The episode, screened yesterday evening, showed incidents of 'recycle rage' where car drivers stuck behind refuse trucks got out of their vehicles to threaten and harass bin men for blocking the road.
Loaders in particular were also subject to near misses by cars as drivers swerved onto pavements to overtake stationary trucks. One crew member from Biffa servicing the Stratford-on-Avon area said he was head-butted by a resident for not emptying a wheelie bin because of fortnightly collections.
Industry body the Environmental Services Association (ESA) said the trend for aggression had worsened in recent times. According to its own research, around 110 violent assaults against ESA members' staff occur every year.
"Alarmingly, this figure is likely to be the tip of the iceberg, as it does not include acts of threatening behaviour or verbal abuse, which are generally unreported and all too often considered commonplace," said ESA director general Barry Dennis.
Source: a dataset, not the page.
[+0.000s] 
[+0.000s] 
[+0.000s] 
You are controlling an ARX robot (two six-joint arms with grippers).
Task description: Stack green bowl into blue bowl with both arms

He added that the nature of the job meant involved a high degree of public interaction and that waste operatives were particularly susceptible to violent and aggressive assaults by disgruntled members of the public.
To try and combat the problem, ESA has devised a standard form for the reporting of violent incidents to improve understanding on the number, type and location of incidents.
Dennis added: " We will be looking at the possibility of running a joint national campaign [with the Association of Chief Police Officers] to ensure a consistency in approach across the country."